Мой дед был пожарником. У него была старинная золотая каска с гребнем. А еще он был сельским старостой. На доме висела красная табличка. За образцово-показательное исполнение своих обязанностей он получил толстую книжищу под заголовком «Парижская Коммуна». В ней было полно гравюр. Их подъедала плесень. Так же как и полотняный малиновый переплет. Книга лежала в дровяном сарае. Я никогда не видел, чтобы дед читал ее. Только я ее разглядывал. Вероятно, она никогда не удостоилась чести стоять на этажерке, как другие книги. Их было очень немного, но ни одной я не могу вспомнить. Вообще-то я помню все, по крайней мере могу себе все представить. Но не книги, хотя они точно там были. Видимо, они не издавали достаточно отчетливого запаха.

Мой дед был очень религиозным. В его доме проходило что-то наподобие майских богослужений, посвященных культу Богоматери. В комнате на комоде был установлен небольшой алтарь: пеларгонии в горшках, обернутых белой папиросной бумагой, гофрированные цветы, массивные металлические подсвечники с желтыми свечами и темная задымленная икона Ченстоховской Божьей Матери. Сюда сходились одни женщины. Мужчин я никогда не видел. Они приходили в платках, в растоптанных мужских ботинках на босу ногу или черных сандалиях на ремешках. Деревня была небольшая, так что женщины как-то размещались в комнате. К тому же приходили ведь не все, и уж конечно не те, кто помоложе. Дед зажигал свечу, крестился, прочитывал молитву, а потом начинал литанию. Он был суровым и работящим человеком. Постоянно в движении, в неизменном синем своем комбинезоне из бумажной ткани в косую полосочку, вечно поглощенный занятиями без начала и конца — его память, по-видимому, не фиксировала ничего похожего на бездействие. У него было сухое продолговатое лицо и поджарое тело. Я любил его и боялся взрывов его гнева. Мне казалось, что жесткость — черта всех пожилых мужчин. Так же как и шершавая патриархальная нежность, которую он позволял себе изредка по вечерам, когда уже не было других занятий. Он брал меня на колени и смеялся. Возможно, его забавлял сам факт существования столь маленького, хрупкого и ни к чему не пригодного создания.

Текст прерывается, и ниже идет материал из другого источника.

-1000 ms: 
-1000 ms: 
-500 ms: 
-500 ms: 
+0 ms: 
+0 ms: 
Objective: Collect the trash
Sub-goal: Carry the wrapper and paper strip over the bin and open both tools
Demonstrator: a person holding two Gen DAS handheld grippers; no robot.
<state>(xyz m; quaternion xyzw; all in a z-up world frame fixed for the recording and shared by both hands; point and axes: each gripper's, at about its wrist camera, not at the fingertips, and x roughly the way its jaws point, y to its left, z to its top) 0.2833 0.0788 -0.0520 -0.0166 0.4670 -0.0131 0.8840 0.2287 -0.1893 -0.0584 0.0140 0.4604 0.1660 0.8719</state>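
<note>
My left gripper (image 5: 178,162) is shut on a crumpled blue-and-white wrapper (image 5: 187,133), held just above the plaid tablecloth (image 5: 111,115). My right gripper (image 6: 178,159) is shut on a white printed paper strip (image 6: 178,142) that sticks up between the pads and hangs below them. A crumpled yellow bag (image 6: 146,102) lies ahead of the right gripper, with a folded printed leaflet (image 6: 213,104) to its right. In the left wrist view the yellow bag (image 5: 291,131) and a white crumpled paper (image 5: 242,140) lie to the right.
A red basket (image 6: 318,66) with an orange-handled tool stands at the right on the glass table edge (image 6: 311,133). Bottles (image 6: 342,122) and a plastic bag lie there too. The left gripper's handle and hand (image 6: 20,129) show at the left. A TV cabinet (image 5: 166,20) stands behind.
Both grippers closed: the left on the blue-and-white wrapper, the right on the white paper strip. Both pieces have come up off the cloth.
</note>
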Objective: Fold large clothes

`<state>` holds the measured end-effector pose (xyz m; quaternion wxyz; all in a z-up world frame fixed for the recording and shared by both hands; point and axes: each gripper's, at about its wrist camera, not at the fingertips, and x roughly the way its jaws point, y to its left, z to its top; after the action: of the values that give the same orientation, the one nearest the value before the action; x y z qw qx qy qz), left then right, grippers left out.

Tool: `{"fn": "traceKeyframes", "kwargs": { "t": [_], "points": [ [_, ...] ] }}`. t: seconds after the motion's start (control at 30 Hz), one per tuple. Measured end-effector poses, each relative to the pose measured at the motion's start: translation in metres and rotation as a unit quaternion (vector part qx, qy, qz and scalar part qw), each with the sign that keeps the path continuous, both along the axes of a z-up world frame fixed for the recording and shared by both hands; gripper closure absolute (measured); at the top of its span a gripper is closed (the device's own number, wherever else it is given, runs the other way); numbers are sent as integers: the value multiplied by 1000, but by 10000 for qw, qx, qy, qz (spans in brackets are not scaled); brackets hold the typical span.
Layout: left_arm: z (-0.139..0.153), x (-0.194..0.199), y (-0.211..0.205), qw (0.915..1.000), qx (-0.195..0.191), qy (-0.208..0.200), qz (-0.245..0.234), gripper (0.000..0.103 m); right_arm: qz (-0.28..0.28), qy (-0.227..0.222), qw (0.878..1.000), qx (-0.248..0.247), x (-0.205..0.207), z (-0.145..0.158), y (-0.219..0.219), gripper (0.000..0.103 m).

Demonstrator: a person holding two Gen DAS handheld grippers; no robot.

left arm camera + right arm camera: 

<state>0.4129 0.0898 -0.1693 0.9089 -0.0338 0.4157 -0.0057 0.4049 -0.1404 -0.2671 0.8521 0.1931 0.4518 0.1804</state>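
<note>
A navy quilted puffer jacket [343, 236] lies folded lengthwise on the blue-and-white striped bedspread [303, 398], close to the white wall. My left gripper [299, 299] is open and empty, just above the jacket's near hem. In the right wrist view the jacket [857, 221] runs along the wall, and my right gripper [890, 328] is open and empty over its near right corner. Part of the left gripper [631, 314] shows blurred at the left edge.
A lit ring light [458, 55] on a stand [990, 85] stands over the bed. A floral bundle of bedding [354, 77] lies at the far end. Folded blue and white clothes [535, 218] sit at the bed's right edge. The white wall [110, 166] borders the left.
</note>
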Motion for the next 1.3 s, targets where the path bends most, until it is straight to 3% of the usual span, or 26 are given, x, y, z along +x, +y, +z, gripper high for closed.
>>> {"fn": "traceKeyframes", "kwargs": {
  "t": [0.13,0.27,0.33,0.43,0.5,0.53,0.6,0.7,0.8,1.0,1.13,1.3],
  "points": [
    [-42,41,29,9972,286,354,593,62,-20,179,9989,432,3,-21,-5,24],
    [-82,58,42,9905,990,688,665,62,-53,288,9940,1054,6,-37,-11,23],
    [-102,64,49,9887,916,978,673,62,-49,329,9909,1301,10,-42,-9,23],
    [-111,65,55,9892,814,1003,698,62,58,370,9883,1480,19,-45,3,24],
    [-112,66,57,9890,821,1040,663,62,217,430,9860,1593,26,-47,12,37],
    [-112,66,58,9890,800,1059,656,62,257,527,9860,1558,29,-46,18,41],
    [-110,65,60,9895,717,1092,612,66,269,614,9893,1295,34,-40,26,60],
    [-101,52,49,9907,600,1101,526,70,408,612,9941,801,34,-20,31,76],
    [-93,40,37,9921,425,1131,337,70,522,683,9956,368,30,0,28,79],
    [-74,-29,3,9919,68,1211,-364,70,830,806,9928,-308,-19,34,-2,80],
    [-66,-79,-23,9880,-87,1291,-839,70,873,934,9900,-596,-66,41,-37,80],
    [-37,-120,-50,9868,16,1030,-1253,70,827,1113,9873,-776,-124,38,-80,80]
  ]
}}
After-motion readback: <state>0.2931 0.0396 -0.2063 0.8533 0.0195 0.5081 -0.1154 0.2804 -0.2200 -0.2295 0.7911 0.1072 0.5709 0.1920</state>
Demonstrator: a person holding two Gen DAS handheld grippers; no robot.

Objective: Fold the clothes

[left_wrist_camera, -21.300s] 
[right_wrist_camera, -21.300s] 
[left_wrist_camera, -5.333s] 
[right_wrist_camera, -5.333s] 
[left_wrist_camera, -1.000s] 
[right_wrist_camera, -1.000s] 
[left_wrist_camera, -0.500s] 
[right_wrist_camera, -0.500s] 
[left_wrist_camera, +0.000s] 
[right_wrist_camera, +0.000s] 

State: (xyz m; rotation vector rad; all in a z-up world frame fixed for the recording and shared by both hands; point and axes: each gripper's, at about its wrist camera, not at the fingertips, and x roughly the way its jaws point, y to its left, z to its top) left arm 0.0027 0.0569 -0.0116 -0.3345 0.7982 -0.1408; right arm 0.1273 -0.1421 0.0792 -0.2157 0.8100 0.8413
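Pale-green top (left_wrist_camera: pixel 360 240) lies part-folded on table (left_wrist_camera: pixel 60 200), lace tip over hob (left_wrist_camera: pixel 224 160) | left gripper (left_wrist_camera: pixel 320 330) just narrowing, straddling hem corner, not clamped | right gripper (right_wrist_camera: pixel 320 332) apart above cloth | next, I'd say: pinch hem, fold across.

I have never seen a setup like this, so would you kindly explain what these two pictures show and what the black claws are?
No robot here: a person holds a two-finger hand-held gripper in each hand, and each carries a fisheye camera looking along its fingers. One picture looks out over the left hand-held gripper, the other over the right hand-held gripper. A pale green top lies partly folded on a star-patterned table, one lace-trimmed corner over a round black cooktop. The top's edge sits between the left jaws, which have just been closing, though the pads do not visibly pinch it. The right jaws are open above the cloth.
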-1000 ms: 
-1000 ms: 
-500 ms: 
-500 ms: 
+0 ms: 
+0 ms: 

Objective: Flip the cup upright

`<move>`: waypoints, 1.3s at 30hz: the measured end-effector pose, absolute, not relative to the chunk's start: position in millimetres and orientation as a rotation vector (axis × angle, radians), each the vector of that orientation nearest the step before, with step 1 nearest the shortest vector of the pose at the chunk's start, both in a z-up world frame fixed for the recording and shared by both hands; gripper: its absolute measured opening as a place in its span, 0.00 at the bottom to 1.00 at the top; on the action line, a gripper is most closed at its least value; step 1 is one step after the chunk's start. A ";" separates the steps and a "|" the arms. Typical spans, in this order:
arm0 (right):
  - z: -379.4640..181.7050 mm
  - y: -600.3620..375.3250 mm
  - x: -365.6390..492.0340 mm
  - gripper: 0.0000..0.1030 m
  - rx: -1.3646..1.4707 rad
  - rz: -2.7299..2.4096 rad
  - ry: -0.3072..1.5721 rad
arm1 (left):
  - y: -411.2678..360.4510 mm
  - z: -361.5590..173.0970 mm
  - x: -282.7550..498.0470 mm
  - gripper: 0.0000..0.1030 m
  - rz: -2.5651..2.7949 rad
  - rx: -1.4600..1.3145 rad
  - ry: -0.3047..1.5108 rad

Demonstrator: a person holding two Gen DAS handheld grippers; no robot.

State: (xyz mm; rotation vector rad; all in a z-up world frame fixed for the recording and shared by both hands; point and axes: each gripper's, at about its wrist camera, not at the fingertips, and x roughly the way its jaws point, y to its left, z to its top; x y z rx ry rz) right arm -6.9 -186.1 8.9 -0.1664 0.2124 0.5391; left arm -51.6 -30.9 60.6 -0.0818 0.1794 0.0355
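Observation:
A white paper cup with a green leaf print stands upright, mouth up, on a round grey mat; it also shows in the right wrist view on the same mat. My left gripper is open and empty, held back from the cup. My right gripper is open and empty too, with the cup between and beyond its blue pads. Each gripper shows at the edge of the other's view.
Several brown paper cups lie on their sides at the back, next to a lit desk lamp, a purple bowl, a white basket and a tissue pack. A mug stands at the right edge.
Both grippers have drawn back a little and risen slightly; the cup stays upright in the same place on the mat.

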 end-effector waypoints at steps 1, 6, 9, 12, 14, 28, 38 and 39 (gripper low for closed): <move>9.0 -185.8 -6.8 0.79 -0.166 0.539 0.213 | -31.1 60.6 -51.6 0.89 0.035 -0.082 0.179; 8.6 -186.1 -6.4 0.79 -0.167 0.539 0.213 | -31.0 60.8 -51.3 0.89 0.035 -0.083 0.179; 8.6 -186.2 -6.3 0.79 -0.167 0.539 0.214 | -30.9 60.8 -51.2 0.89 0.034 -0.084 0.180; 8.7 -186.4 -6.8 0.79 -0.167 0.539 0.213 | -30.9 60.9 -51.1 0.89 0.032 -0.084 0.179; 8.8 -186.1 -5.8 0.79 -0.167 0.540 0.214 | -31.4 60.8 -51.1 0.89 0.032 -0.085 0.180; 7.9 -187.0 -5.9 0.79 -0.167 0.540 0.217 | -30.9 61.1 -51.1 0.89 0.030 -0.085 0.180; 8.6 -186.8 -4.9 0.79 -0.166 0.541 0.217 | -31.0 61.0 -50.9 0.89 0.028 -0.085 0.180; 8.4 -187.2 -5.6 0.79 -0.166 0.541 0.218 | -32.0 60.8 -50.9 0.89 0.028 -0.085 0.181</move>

Его тиковая рубаха была так крепко пропитана всевозможными запахами мира, что его самого становилось трудно отделить от этого, и я не мог себе представить, чтобы он куда-нибудь уехал, покинув серо-зеленые пределы пейзажа. Когда вечером он сидел в летней кухне, его фигура была напитана целым прошедшим днем. За ним следом входил сухой пыльный воздух риги, горячий конский пот, душный аммиачный смрад коровника, земляной холод погреба и смолянистая мгла соснового перелеска — если как раз в тот день он привозил дрова для топки. Все это соединялось с запахами тех мест и вещей, которых касалась моя кожа: темный проход между домом и плетнем, где густая зелень не пропускала свет даже в полдень, но если раздвинуть вертикальные прутья сирени, открывался ослепительный вид на двор соседа, по которому двигались ничего не подозревающие люди. Хотя я и знал их, они выглядели как-то резко и незнакомо, как будто бы я заглядывал в потусторонний мир. Земля была песчаная и холодная. Потом, если идти вправо, тень кончалась, разогретый огород издавал съедобный дух, перемешанный с металлическим запахом сорняков, которые врастали в плетень, и тогда их оставляли в покое, так что они взбирались все выше, огораживая сад поясом прохлады. Калитка была колченогая и шаткая. Остекленная веранда собирала зной подобно линзе, но достаточно было трех шагов вглубь, и уже воцарялся холод деревянного дома, в котором с весны никто не топил. В маленьких окнах стояли пеларгонии, отдавало полумраком и гнилью, а свет был таким разреженным, что все вещи, казалось, жили только благодаря собственному слабому свечению. Зеркало на стене висело под углом и никогда не отражало того, что в нем ожидалось увидеть. Как и свадебная фотография: она наклонялась надо мной шестилетним, глядела не прямо, а немножко сверху. На черной кровати копной громоздилась постель с Цыганкой наверху, — в платье с блестками, под которое я заглянул однажды, но обнаружил только грубый шов по краю набитого опилками мешочка. Пол скрипел влажно и мягко. Ящики мрачного комода были внутри неожиданно светлыми, оструганными, пахли нафталином и бельем, в котором можно было учуять тинный привкус реки — ветру не удалось окончательно удалить его с простыней. Воздух был неподвижен. Стены зеленые. Даже когда входили люди, ничто не менялось в этой раз и навсегда обретшей форму атмосфере.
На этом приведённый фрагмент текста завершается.